Leave every picture out, then reproduce the rest of the listing exactly.
[SUPPLIED DATA Boundary: Start]
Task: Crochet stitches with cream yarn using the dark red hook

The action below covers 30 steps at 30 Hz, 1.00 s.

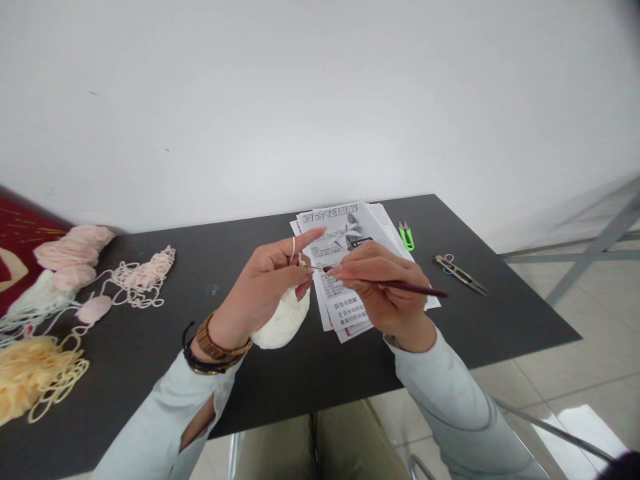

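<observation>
Nearest the camera, tan trousers (340,440) showed at the bottom edge, between two pale sleeves (165,413) that reached forward over a dark worktop (500,320). The left wrist wore a brown watch (217,345) and a black band (191,353). The left hand (260,287) was raised above the worktop with its index finger pointing out and a white strand (293,248) looped over that finger. The thumb and other fingers curled in, their grip closed on the strand. A white ball (283,320) of yarn sat just below that hand, touching its underside. The right hand (385,287) faced it, its grip pinched closed around a slim dark red hook (415,287). The hook was held almost level, its tip meeting the left fingers and its handle end sticking out to the right. Printed papers (345,227) lay on the worktop beneath and behind both hands. Just right of the papers lay green snips (407,235), and farther right, metal snips (460,273) beside small coloured rings (449,259). On the left side of the worktop sat pink skeins (75,250), a loose pink tangle (145,273) and, closer in, a yellow tangle (30,373). A plain white wall (320,100) rose behind, and pale floor tiles (575,373) showed at the right.
</observation>
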Each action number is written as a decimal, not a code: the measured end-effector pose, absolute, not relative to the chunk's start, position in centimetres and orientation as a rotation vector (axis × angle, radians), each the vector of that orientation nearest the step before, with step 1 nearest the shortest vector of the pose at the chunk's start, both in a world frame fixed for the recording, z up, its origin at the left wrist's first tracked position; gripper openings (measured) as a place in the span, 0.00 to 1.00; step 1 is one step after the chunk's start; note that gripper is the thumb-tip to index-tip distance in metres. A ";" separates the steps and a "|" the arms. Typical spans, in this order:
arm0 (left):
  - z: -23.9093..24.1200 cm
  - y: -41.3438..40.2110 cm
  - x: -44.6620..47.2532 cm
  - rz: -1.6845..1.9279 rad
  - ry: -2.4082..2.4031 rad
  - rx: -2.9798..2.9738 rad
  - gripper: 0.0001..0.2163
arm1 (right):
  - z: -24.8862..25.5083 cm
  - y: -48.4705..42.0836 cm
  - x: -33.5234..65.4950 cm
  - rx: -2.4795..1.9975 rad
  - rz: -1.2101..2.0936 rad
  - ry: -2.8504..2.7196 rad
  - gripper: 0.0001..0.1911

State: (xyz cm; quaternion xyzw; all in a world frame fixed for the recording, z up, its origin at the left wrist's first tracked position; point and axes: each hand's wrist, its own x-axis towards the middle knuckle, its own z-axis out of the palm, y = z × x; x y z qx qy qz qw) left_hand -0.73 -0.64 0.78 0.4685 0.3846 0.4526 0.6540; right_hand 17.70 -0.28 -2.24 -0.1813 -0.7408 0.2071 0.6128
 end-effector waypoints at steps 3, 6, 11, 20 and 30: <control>1.1 -1.0 -0.7 1.057 0.686 0.933 0.25 | -2.3 -0.1 17.5 -0.441 0.632 -1.535 0.10; 1.1 -1.2 -0.5 1.049 0.553 0.869 0.24 | -2.3 -0.1 17.2 -0.432 0.719 -1.459 0.09; 0.9 -1.1 -0.2 1.087 0.479 0.797 0.24 | -2.4 -0.5 16.9 -0.432 0.703 -1.474 0.15; 1.6 -1.0 -1.5 1.299 0.885 1.311 0.19 | -2.8 -0.5 16.4 -0.474 0.622 -1.355 0.15; 1.4 -1.5 -0.4 1.445 0.983 1.114 0.20 | -3.3 -0.2 15.7 -0.430 0.852 -1.187 0.09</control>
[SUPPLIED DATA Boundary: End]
### TASK RESULT
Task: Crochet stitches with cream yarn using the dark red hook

The action below covers 30 steps at 30 Hz, 1.00 s.


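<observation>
Nearest the camera, tan trousers (340,440) showed at the bottom edge, between two pale sleeves (165,413) that reached forward over a dark worktop (500,320). The left wrist wore a brown watch (217,345) and a black band (191,353). The left hand (260,287) was raised above the worktop with its index finger pointing out and a white strand (293,248) looped over that finger. The thumb and other fingers curled in, their grip closed on the strand. A white ball (283,320) of yarn sat just below that hand, touching its underside. The right hand (385,287) faced it, its grip pinched closed around a slim dark red hook (415,287). The hook was held almost level, its tip meeting the left fingers and its handle end sticking out to the right. Printed papers (345,227) lay on the worktop beneath and behind both hands. Just right of the papers lay green snips (407,235), and farther right, metal snips (460,273) beside small coloured rings (449,259). On the left side of the worktop sat pink skeins (75,250), a loose pink tangle (145,273) and, closer in, a yellow tangle (30,373). A plain white wall (320,100) rose behind, and pale floor tiles (575,373) showed at the right.
</observation>
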Each action number is written as a decimal, not a code: the measured end-effector pose, absolute, not relative to the chunk's start, position in centimetres and orientation as a rotation vector (axis × angle, radians), each the vector of that orientation nearest the step before, with step 1 nearest the shortest vector of the pose at the chunk's start, both in a world frame fixed for the recording, z up, its origin at the left wrist's first tracked position; gripper openings (measured) as a place in the span, 0.00 to 1.00; step 1 is one step after the chunk's start; note that gripper is the thumb-tip to index-tip distance in metres. A ";" separates the steps and a "|" the arms. Typical spans, in this order:
arm0 (left):
  - z: -23.9093..24.1200 cm
  - y: -41.3438..40.2110 cm
  - x: -44.6620..47.2532 cm
  - rz: -1.6845..1.9279 rad
  - ry: -2.4082..2.4031 rad
  - rx: -2.9798..2.9738 rad
  - gripper: 0.0001..0.2163
arm1 (right):
  - z: -24.8862..25.5083 cm
  - y: -48.4705..42.0836 cm
  - x: -33.5234..65.4950 cm
  - rx: -2.4795..1.9975 rad
  - rz: -1.2101..2.0936 rad
  - ry: -2.8504..2.7196 rad
  - gripper: 0.0001..0.1911

State: (xyz cm; quaternion xyzw; all in a world frame fixed for the recording, z up, its origin at the left wrist's first tracked position; point and axes: each hand's wrist, its own x-axis towards the middle knuckle, its own z-axis out of the palm, y = z × x; x y z qx qy qz qw) left_hand -0.73 -0.64 0.78 0.4685 0.3846 0.4526 0.6540; right_hand 17.70 -0.28 -2.24 -0.1813 -0.7408 0.2071 0.6128
 end-effector waypoints at steps 3, 6, 11, 20 and 30: <control>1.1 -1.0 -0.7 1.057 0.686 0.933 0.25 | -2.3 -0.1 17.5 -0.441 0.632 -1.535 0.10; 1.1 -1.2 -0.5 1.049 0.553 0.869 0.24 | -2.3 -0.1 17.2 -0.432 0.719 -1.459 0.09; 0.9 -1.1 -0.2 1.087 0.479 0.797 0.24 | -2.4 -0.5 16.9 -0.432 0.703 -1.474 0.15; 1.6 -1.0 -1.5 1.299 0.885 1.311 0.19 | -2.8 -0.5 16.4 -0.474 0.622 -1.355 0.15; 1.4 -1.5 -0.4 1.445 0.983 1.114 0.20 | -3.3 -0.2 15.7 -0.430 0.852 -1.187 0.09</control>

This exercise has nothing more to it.